Closed matthewjcockerill closed 7 years ago

matthewjcockerill commented 7 years ago

It was great to come across macPPM as it looks like exactly what I've been looking for to help my son use his RC controller with X-plane - way better than our crappy joystick

I'm not sure how to confirm that the various aspects are working as they should, though...

When I run your macPPM binary (on Mac OS 10.12.5) with the -t option (test mode), it says "Initializing..." but no text output beyond that.

With the -t option it also outputs a steady buzzing sound. This buzzing seems to be independent of audio input - e.g. it sounds just the same whether line or microphone in is selected, and if line is selected, it sounds the same whether or not the RC transmitter buddy cable is plugged in.

When plugging the buddy cable in there is definitely activity from the transmitter being picked up- this can clearly be seen in the audio control panel .

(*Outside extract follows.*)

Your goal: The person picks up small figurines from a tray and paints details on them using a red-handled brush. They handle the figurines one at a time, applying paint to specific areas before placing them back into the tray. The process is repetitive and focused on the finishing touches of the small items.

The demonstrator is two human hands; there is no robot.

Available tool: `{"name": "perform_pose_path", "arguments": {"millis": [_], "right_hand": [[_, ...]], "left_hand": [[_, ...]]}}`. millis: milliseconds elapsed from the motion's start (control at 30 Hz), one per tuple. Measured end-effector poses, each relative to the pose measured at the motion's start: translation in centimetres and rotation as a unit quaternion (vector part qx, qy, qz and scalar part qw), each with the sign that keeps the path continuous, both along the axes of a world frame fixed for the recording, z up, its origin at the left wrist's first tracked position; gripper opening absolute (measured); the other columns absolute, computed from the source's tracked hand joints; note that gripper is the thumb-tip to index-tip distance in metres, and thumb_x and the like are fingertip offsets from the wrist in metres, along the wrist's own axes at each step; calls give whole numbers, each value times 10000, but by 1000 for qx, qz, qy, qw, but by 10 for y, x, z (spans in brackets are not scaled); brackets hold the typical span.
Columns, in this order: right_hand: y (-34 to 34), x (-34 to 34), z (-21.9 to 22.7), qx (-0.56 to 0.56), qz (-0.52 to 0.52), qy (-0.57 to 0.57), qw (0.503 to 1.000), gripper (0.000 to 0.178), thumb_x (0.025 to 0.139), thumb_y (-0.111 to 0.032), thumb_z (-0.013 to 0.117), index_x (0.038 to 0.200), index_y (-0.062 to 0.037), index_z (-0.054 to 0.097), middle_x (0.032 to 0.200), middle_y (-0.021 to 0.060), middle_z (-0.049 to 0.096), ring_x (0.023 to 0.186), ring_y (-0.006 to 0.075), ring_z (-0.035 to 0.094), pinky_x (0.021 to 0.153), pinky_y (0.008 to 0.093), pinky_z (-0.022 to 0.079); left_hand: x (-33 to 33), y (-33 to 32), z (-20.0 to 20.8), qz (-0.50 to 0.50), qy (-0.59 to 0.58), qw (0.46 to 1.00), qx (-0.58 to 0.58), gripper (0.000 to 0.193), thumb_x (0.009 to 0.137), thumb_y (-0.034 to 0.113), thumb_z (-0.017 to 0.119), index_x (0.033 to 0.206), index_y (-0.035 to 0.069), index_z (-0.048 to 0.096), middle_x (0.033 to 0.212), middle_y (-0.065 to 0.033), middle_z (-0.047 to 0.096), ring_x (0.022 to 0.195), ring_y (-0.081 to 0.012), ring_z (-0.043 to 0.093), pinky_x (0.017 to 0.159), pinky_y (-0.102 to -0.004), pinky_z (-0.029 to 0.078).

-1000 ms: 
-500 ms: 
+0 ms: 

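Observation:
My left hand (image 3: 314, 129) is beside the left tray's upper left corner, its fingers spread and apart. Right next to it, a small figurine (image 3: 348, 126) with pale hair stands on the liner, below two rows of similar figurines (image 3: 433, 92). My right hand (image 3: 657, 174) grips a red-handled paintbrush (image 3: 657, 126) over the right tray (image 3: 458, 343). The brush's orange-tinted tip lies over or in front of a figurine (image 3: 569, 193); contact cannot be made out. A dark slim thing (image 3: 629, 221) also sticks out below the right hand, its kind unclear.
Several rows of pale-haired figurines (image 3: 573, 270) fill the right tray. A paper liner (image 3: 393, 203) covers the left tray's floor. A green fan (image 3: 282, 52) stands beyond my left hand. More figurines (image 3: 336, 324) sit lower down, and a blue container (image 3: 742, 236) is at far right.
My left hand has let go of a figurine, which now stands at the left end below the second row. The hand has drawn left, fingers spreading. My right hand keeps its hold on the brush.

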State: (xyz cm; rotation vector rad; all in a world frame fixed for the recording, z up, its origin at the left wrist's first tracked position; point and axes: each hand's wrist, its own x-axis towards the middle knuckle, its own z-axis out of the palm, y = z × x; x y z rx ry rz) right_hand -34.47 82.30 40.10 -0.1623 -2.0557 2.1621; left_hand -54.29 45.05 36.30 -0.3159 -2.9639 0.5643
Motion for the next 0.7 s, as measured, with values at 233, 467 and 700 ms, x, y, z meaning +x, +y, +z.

So I am wondering if you have any ideas for identifying what is or isn't working?

One thing that I am not clear about is - if I am running it from the binary (as I'm not really experienced at compiling from source) how do I provide the libportaudio dependency? There is a directory called libportaudioBinary in the download, but this appears to contain only source code. I found a binary called libportaudio.dylib elsewhere but it is not quite clear where this should go...

Finally, sometimes but not always, I see the following error: "Unable to create HID device - hope that it exists already. "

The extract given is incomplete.